Gonionota isastra

Scientific classification
- Kingdom: Animalia
- Phylum: Arthropoda
- Class: Insecta
- Order: Lepidoptera
- Family: Depressariidae
- Genus: Gonionota
- Species: G. isastra
- Binomial name: Gonionota isastra (Meyrick, 1926)
- Synonyms: Hypercallia isastra Meyrick, 1926;

= Gonionota isastra =

- Authority: (Meyrick, 1926)
- Synonyms: Hypercallia isastra Meyrick, 1926

Species of moth

Gonionota isastra is a moth in the family Depressariidae. It was described by Edward Meyrick in 1926. It is found in Colombia.

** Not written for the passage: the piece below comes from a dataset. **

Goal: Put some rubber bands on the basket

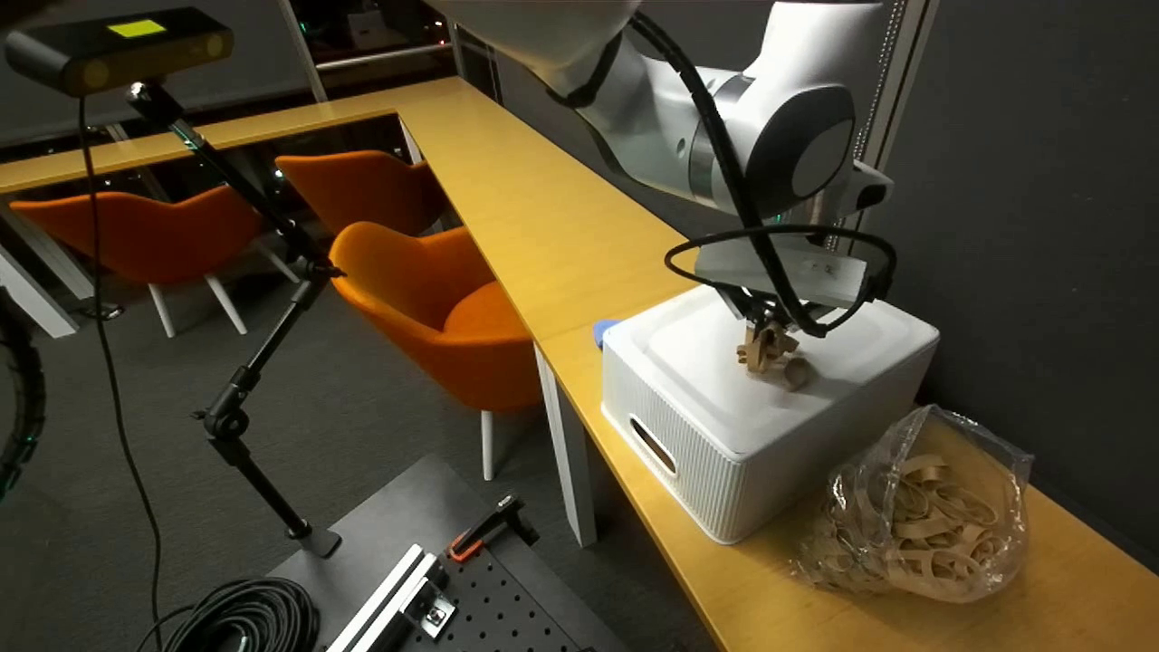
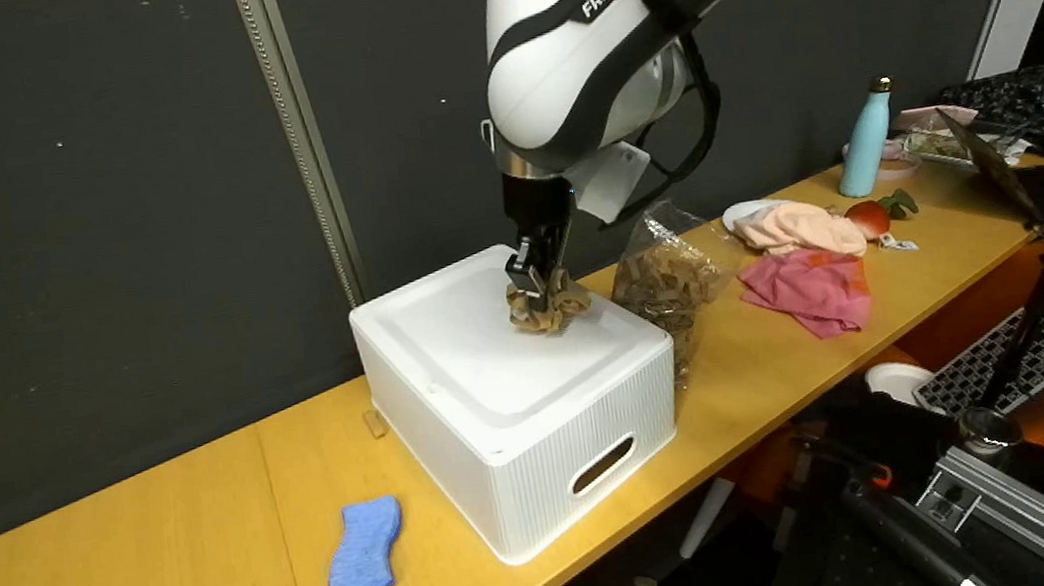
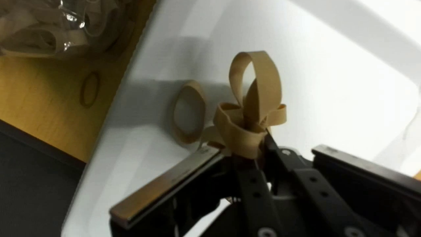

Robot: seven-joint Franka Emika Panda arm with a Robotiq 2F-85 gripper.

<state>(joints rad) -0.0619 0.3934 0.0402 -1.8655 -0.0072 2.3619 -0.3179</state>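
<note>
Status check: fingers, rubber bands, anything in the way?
Fingers closed on tan rubber bands. Held over white basket, contact unclear. Clear plastic bag beside basket, seemingly not in the way.
</note>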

The wingspan is 27–28 mm. The forewings are brown, faintly rosy tinged, with a few scattered dark fuscous scales. The stigmata are small and dark fuscous, the first discal sometimes edged anteriorly by a small whitish dot, the plical obliquely beyond this. Small white subtriangular spots are found on the costa at two-fifths and two-thirds, the edge between these sometimes rosy. There is also an angulated series of indistinct dots of dark fuscous irroration from the second of these to the dorsum near the tornus. There is a terminal series of dark fuscous marks, sometimes nearly obsolete. The hindwings are ochreous whitish, very faintly pinkish tinged, sometimes tinged pale ochreous grey posteriorly.